Moore’s research found that online exchanges that trade hard currency for the rapidly emerging cyber money known as Bitcoin have a 45 percent chance of failing — often taking their customers’ money with them.

Said one Minnesota fan of the digital money:  “Right now I wouldn’t call it investing, I would call it gambling.”

ows_137064299212409

Business writer Jennifer Bjorhus with the Minneapolis Star Tribune newspaper covered the Bitcoin research of SMU cybersecurity expert Tyler W. Moore, an assistant professor of computer science in the Lyle School of Engineering.

Moore’s research found that online exchanges that trade hard currency for the rapidly emerging cyber money known as Bitcoin have a 45 percent chance of failing — often taking their customers’ money with them.

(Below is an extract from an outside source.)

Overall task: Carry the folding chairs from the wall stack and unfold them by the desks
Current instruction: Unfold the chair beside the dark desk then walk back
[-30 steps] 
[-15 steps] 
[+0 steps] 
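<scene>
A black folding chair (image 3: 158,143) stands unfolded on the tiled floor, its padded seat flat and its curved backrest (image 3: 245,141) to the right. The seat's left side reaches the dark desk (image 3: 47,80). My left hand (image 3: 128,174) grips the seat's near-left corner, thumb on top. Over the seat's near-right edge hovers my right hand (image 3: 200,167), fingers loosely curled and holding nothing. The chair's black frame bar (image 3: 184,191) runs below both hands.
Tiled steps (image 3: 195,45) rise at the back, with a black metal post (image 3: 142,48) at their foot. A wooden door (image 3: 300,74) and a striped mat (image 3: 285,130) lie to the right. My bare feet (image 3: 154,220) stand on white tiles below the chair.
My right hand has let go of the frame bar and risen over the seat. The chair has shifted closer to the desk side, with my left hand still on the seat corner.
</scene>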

The finding is from a new computer science study that applied survival analysis to examine the factors that prompt Bitcoin currency exchanges to close. Moore carried out the research with Nicolas Christin, with the Information Networking Institute and Carnegie Mellon CyLab at Carnegie Mellon University.

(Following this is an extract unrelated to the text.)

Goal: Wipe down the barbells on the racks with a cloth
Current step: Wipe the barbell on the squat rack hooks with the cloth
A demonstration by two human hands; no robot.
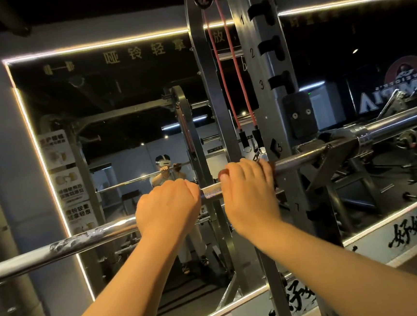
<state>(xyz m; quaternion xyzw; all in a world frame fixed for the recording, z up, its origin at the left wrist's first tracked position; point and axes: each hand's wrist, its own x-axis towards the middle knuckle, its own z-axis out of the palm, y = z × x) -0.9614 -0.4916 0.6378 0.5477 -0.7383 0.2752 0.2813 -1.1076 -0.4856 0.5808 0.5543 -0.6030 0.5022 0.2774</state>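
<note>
A steel barbell [210,191] runs from lower left to upper right and rests in the hook of the rack upright [276,96]. My left hand [167,208] grips the bar overhand left of the knurled section. My right hand [249,194] grips the bar just to the right of it, close to the upright, with a dark brown cloth [272,168] wrapped round the bar under its fingers; only the cloth's edge shows. The bar's sleeve [388,125] extends past the rack to the right.
A large wall mirror [123,115] with a lit frame stands behind the rack and reflects a person holding the bar. Red resistance bands [231,80] hang beside the upright. More gym equipment [370,176] shows low on the right in the mirror.
</note>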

The coverage by Bjorhus, “Bitcoin has more staying power than other digital currencies,” was published online June 8.

Read the full story.

EXCERPT:

Jennifer Bjorhus
StarTribune

Bitcoin has shot up and crashed at least twice now.

Exchanges where the fast-rising new digital currency trades have been hacked, and so have individual accounts. It’s been linked to illegal activity in underground cyber haunts such as Silk Road, and sparked a move by the U.S. government to halt unregulated use.

And Bitcoin persists.

Heck, CNBC has a Bitcoin ticker on its website.

In its fourth year of circulation now, the decentralized online-only form of money has evolved from a libertarian-styled geek curiosity to a contender for becoming the first digital currency to go truly mainstream. There are now more than 11 million “coins” created worth more than $1 billion. Lumpy and volatile as it is, the math-based cash is one of the fastest rising alternative currencies in a world filled with them.

Tyler Moore, who studies alternative currencies, said he still isn’t sure why.

“It’s one part luck, one part decentralization and one part this design that carries appeal for people that don’t like inflation,” said Moore, an assistant professor of computer science and engineering at Southern Methodist University in Dallas. “The timing of it was really good.”

Bitcoin slipped onto the scene in 2009, as trust in established banks crumbled and inflation fears rose. It’s not managed by anyone. There’s no central bank. It’s based on open-source encryption technology.

In fact, the digital cash can be created by anyone with the hefty computer power required to solve specified algorithms that secure the network. Bitcoins are rewards for effort. The system takes banks out of the picture completely as individuals pay each other directly. Transactions are private but because there’s a public ledger of them it’s unlikely they are perfectly anonymous.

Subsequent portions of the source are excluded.